The JSON string will be parsed to Java objects and the PDF object will be generated, to which both a summary table and each of the sections that make up the report will be added:
- Virtual machines
As a result, a string with content in JSON format will be returned, which will indicate the final result of the generation of the report and the final route of the generated PDF report.
With this information, this report will be sent by email to the target customers that we have configured.
The final report will look like this.
With all the information centralized in the same SQLR database, there will be a report made in Power BI that consumes them and shows them in dashboards with filters and tables within their platform.
To create these reports and publish them in the Microsoft Power BI application (https://app.powerbi.com ) we will use the “Power BI Desktop” application.

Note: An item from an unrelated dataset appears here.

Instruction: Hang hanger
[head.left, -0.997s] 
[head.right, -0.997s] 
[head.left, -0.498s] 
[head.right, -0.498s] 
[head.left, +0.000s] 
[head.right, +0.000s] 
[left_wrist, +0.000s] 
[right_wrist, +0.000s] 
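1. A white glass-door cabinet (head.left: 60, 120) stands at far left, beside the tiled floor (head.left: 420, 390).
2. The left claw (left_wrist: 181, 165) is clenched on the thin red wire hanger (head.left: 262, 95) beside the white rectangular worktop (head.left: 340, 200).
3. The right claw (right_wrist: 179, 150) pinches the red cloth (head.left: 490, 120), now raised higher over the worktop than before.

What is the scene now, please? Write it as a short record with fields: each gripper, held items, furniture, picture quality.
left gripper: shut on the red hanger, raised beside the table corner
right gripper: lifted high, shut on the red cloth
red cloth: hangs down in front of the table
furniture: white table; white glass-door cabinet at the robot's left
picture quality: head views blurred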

As I mentioned before, each report will consume the data from the tables created in the sqlr database. For this to be possible, a data source must be created, which in this case will be SQL-Server. It will also be necessary to configure the connection data with said database.
We will select the tables that contain the data that we want to show in the report:
And it will show us a list of columns and contained data to be able to operate with them and in this way to be able to elaborate the report.
With this information you can start to configure the report. To do this, elements in it will be added, whether they are table, filters, graphics …
Each element that we incorporate into the report will show some values depending on the field of the table that we select in the data source.
To which you can apply some filters, add new columns, add measures calculated from the values of the existing fields …
In the Azure example you can see that there are 2 filters and a table, but you can add other types such as diagrams, graphs, etc …
Once the report has been created or modified, it must be published so that the client can access it from the Power BI web application. To do this we will click on the Publish icon located in the toolbar:
We will select in destination the work area in which the report will be located. And in the Power BI web application the report will have been added / updated.
For the data to be synchronized with the execution of the ETL processes that feed the database and tables, a periodic update of the report data must be scheduled.
This is achieved by accessing the Data Set options from the Power BI web application panel.
Prior to this, to make the update work properly, a gateway must be configured for the Power BI web application to access the report data sources.